By decision of July 25, 2016, the Constitutional Court rejected the constitutional appeal of the applicants with the explanation that the court decisions that the applicants complained about were based on a constitutionally acceptable and non-arbitrary interpretation of the applicable law.
COMPLAINTS APPLICANTS AND THE PROCEDURE BEFORE THE COURT
In the application, the applicants pointed out various violations of the rights guaranteed by the Convention, but the Court decided to submit their application for a response to the Republic of Serbia in connection with a possible violation of the right to life from Article 2 of the Convention.
DECISION OF THE COURT
The court did not consider it necessary to separately consider the complaint of the Republic of Serbia regarding the abuse of the right to petition by the applicant due to the presentation of untrue information (specifically, that an autopsy of B.Đ. was not performed) as well as the complaint of failure to exhaust domestic effective legal remedies, because the petition declared inadmissible for other reasons.

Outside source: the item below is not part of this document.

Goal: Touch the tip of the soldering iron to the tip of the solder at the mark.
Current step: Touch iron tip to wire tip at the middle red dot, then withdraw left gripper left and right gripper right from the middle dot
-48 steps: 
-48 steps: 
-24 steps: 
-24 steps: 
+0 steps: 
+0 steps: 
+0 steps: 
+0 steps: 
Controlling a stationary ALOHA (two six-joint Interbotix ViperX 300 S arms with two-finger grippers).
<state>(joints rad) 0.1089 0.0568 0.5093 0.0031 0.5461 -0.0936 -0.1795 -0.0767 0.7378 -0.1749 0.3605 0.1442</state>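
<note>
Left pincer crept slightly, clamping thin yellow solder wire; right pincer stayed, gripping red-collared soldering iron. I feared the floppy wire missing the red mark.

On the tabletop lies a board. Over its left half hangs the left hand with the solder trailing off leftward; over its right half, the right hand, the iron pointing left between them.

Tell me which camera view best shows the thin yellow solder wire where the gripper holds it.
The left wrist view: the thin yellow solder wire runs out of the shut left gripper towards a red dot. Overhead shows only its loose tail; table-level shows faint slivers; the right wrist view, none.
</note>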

Pointing to its extensive practice, the Court pointed out that, based on Article 2 of the Convention, there is a positive obligation of the state to take measures to protect a person deprived of his liberty from self-harm, including suicide, in a situation where the state authorities knew or should have known that there is a real and imminent danger of such an act.
In order to determine whether the state authorities had or should have had knowledge of the risk of self-harm, a number of circumstances are assessed, such as a previous history of mental problems, the severity of the mental state, previous suicide attempts, the presence of suicidal thoughts and threats of suicide, as well as a state of mental and physical distraction.
In cases where domestic proceedings have been conducted on the basis of highlighted violations of the Convention, as a general rule it is not up to the Court to replace domestic authorities in determining the factual situation. The court is not bound by the factual situation established in the domestic proceedings, but convincing reasons are needed that would lead it to depart from it.
In the specific case, the Court found that the late B.Đ. he had no history of mental health disorders, that his mental state did not appear to be serious, and that he did not threaten to commit suicide or show suicidal thoughts and intentions, nor any signs of physical or mental disorder. None of the witnesses heard noticed any changes in his behavior. The late B.Đ. was examined twice by the prison doctor, the first time when he was admitted to the detention unit, the second time after three days, when he received therapy for hypertension and insomnia. Based on all the evidence presented before the domestic court, there were no grounds for the prison officials to suspect that in the case of B.Đ. there is a risk of suicide.
Bearing in mind these circumstances, the Court concluded that in the specific case there are no reasons for deviating from the conclusion regarding the facts reached by the domestic court, namely that the competent authorities did not know and did not have to know that there was a real and immediate danger of suicide B.Đ. Therefore, the Court decided that it was not necessary to consider whether the domestic authorities had taken measures to prevent his suicide, which could reasonably have been expected to have been taken, had they been aware of such a danger.
The application was rejected as obviously unfounded in the part that refers to the positive obligation of the state to take measures to prevent the suicide of persons deprived of their liberty, in accordance with Article 2 of the Convention.
As the procedural aspect of Article 2 of the Convention, which refers to the implementation of an effective investigation by competent authorities, is not highlighted within the domestic legal system, the Court rejected the petition in this part due to non-exhaustion of domestic legal remedies.